EXERCISE DETAILS
Only one span is wanted from the lines below: from the one with "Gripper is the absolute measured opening" up to and including the one with "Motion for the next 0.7". Copy it exactly, without images.

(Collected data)
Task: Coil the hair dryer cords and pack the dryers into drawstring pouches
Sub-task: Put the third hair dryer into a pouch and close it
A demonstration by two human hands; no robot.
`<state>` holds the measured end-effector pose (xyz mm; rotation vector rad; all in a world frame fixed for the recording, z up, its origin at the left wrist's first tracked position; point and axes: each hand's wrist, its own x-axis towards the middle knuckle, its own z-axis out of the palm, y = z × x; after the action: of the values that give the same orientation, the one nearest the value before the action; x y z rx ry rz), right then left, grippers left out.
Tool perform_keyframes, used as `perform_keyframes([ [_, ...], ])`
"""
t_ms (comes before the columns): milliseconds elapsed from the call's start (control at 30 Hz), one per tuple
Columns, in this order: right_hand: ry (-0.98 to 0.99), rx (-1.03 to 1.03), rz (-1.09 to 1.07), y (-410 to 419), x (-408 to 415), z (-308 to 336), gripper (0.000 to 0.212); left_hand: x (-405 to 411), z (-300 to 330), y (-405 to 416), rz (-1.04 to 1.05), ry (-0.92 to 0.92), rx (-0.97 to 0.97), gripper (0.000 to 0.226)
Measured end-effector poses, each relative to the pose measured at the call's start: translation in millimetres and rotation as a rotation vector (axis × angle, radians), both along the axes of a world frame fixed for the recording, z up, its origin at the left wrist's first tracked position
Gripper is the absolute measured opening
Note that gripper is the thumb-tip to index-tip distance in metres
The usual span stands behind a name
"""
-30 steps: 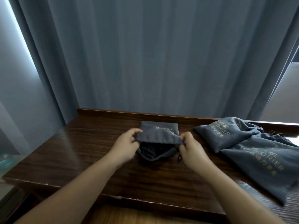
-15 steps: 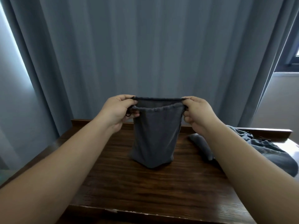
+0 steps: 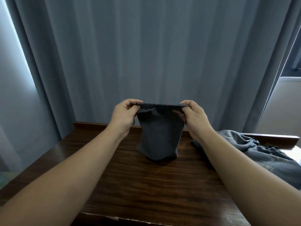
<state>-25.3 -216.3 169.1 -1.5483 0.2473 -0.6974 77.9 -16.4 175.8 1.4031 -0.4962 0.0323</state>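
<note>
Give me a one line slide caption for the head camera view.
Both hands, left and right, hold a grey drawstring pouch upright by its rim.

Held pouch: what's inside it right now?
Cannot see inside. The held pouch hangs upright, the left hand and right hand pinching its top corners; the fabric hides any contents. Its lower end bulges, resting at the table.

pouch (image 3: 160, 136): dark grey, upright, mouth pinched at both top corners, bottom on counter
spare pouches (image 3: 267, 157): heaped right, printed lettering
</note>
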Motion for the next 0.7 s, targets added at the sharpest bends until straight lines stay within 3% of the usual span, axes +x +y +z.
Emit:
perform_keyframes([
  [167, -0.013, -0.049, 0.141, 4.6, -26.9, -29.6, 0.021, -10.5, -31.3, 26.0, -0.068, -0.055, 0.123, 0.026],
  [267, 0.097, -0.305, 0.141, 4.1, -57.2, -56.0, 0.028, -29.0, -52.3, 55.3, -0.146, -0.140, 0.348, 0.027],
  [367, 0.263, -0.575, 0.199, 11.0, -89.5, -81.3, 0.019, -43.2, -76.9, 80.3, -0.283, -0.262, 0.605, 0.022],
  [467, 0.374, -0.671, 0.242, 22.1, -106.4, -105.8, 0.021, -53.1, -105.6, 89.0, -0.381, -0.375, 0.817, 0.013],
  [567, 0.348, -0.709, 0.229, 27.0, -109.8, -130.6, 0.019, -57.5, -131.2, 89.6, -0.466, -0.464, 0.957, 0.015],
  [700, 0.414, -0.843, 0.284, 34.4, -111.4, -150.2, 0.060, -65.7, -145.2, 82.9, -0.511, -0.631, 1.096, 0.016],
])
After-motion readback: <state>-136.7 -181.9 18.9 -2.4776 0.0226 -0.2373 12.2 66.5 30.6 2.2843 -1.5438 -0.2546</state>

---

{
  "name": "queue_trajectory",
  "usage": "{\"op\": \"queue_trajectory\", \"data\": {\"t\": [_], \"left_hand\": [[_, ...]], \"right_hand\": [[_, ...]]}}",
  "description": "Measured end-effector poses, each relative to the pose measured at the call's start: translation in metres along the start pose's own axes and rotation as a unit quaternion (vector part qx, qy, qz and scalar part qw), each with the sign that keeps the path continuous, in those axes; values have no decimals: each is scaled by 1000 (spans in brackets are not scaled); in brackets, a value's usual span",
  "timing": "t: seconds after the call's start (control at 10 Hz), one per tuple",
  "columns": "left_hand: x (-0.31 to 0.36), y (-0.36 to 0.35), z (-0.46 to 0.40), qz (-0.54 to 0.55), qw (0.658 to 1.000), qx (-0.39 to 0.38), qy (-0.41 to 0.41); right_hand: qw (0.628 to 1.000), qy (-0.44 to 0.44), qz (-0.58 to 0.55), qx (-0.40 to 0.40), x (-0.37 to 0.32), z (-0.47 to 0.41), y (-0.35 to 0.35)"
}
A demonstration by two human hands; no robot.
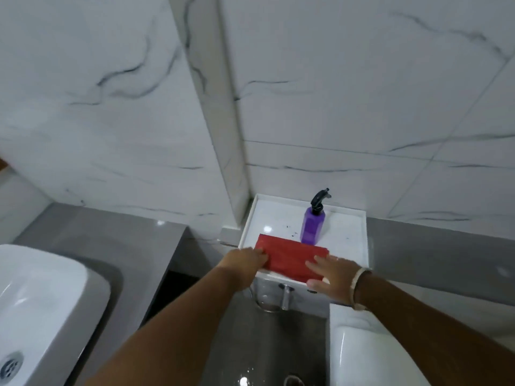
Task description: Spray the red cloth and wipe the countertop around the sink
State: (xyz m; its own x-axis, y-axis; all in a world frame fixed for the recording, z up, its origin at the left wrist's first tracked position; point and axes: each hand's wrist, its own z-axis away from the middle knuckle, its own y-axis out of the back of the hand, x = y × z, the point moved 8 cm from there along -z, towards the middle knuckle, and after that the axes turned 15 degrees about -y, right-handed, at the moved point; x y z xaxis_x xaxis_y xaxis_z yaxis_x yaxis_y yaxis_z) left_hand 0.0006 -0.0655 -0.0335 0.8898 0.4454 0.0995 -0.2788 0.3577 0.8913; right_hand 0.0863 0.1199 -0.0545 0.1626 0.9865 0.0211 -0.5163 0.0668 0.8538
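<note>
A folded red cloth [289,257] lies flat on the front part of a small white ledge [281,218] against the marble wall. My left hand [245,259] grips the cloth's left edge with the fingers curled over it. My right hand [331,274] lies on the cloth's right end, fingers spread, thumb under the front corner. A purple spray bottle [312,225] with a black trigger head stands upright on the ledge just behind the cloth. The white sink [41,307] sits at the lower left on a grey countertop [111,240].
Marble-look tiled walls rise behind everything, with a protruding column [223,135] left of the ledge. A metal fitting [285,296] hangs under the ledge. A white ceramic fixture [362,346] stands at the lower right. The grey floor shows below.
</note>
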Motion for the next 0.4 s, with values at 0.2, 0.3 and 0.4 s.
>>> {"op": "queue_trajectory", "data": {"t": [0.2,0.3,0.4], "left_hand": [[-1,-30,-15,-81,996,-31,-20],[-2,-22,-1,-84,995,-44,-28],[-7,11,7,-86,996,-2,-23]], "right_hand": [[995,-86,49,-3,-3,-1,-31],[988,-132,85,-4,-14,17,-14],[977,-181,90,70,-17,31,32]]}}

RESPONSE
Gripper is the absolute measured opening
Note that gripper is the thumb-tip to index-tip distance in metres
The usual span stands behind a name
"""
-30 steps: 
-15 steps: 
+0 steps: 
<state>-25.3 -216.3 169.1 -1.5483 0.2473 -0.6974 77.9 -16.4 175.8 1.4031 -0.4962 0.0323</state>
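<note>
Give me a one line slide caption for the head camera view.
Both hands, left and right, hold a grey drawstring pouch upright by its rim.

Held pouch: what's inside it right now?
Cannot see inside. The held pouch hangs upright, the left hand and right hand pinching its top corners; the fabric hides any contents. Its lower end bulges, resting at the table.

pouch (image 3: 160, 136): dark grey, upright, mouth pinched at both top corners, bottom on counter
spare pouches (image 3: 267, 157): heaped right, printed lettering
</note>
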Motion for the next 0.7 s, targets added at the sharpest bends until straight lines stay within 3% of the usual span, axes +x +y +z.

With the output given, the exercise is complete.